### [Your goal]
All of the lines below are to be transcribed faithfully, with pictures excluded from the copy.

### [Provided data]
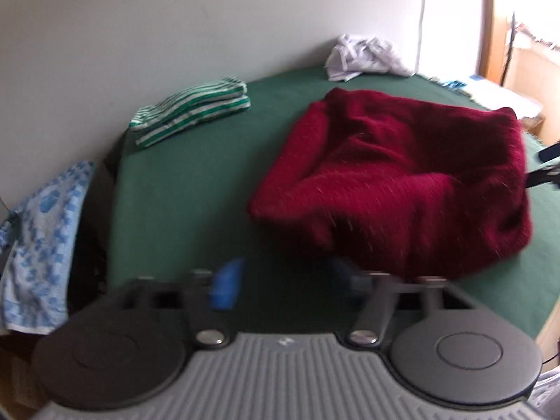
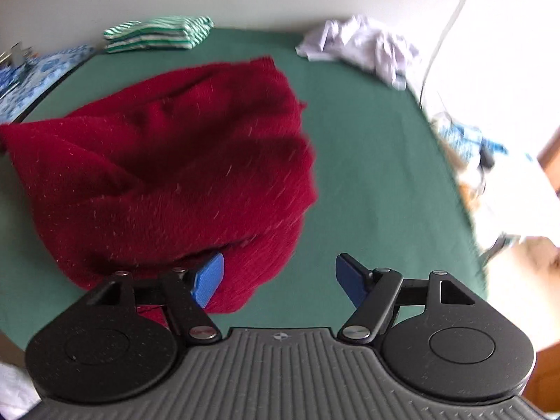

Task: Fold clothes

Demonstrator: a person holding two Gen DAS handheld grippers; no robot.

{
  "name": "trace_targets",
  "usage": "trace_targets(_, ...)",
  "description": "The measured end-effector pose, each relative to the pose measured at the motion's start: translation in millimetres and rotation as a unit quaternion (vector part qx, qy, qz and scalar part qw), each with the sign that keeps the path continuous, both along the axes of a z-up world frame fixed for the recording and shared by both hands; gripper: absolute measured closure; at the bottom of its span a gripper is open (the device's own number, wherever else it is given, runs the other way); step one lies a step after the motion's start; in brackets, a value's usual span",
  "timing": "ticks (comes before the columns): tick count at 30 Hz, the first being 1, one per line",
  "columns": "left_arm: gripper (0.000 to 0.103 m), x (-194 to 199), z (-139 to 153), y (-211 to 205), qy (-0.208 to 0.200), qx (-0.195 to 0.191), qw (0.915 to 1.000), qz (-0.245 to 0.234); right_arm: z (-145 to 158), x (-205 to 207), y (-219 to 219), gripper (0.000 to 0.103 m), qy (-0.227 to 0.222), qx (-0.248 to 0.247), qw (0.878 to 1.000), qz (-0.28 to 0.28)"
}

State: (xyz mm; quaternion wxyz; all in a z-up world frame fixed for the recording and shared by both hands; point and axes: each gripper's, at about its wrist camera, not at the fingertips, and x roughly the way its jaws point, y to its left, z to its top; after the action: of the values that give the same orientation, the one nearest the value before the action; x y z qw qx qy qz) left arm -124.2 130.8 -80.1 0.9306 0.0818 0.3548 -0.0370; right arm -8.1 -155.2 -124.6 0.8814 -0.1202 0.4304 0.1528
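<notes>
Left gripper: I had its jaws spread, nothing between them, just beside the sweater's near edge.
Right gripper: spread too; its left pad lay over the knit without pinching it.
Red knit sweater: lay bunched mid-table on the green cloth, loosely folded.
Risk: I judged the lumpy fold could slump open, since nothing held it; a blurred approach might snag one layer only.
Count: one red sweater, one folded striped garment, one crumpled white garment, two grippers.
</notes>
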Motion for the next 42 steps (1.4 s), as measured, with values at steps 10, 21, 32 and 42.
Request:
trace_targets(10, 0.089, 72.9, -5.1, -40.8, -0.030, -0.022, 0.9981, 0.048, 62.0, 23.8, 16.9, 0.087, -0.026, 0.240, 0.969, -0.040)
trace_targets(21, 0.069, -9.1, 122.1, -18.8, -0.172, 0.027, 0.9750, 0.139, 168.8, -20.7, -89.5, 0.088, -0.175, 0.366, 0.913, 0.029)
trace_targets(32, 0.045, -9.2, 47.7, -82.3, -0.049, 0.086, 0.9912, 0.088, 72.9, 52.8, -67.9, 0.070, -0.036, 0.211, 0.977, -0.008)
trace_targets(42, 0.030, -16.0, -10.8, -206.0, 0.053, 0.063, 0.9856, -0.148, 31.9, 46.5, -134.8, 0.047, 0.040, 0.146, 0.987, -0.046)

### [Result for this exercise]
Task: Fold clothes

Demonstrator: a person holding two Gen DAS handheld grippers; no robot.

{
  "name": "trace_targets",
  "usage": "trace_targets(_, ...)",
  "description": "The measured end-effector pose, each relative to the pose measured at the motion's start: translation in millimetres and rotation as a unit quaternion (vector part qx, qy, qz and scalar part qw), each with the sign that keeps the path continuous, both along the axes of a z-up world frame fixed for the recording and shared by both hands; gripper: absolute measured closure; at the bottom of its span a gripper is open (the device's own number, wherever else it is given, runs the other way); step one lies a step after the motion's start; in brackets, a value's usual span",
  "timing": "ticks (comes before the columns): tick count at 30 Hz, the first being 1, one per line",
  "columns": "left_arm: gripper (0.000 to 0.103 m), x (-194 to 199), z (-139 to 153), y (-211 to 205), qy (-0.208 to 0.200), qx (-0.195 to 0.191), qw (0.915 to 1.000), qz (-0.245 to 0.234); right_arm: z (-145 to 158), x (-205 to 207), y (-219 to 219), gripper (0.000 to 0.103 m), qy (-0.227 to 0.222), qx (-0.248 to 0.247), qw (0.878 to 1.000), qz (-0.28 to 0.28)"
}

State: (xyz mm; quaternion wxyz; all in a z-up world frame fixed for the recording and shared by both hands; point and axes: each gripper's, at about its wrist camera, not at the fingertips, and x roughly the way its jaws point, y to its left, z to its top; after the action: of the values that give the same orientation, the one nearest the value before the action; x y z qw qx qy qz) left arm -124.2 130.8 -80.1 0.9306 0.0818 0.3548 -0.0370; right arm -8.1 -155.2 -124.6 0.8814 -0.1202 0.4304 0.1528
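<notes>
Left gripper: I had its jaws spread, nothing between them, just beside the sweater's near edge.
Right gripper: spread too; its left pad lay over the knit without pinching it.
Red knit sweater: lay bunched mid-table on the green cloth, loosely folded.
Risk: I judged the lumpy fold could slump open, since nothing held it; a blurred approach might snag one layer only.
Count: one red sweater, one folded striped garment, one crumpled white garment, two grippers.
</notes>
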Motion for the next 42 steps (1.4 s), as measured, with values at steps 10, 21, 32 and 42.
Request:
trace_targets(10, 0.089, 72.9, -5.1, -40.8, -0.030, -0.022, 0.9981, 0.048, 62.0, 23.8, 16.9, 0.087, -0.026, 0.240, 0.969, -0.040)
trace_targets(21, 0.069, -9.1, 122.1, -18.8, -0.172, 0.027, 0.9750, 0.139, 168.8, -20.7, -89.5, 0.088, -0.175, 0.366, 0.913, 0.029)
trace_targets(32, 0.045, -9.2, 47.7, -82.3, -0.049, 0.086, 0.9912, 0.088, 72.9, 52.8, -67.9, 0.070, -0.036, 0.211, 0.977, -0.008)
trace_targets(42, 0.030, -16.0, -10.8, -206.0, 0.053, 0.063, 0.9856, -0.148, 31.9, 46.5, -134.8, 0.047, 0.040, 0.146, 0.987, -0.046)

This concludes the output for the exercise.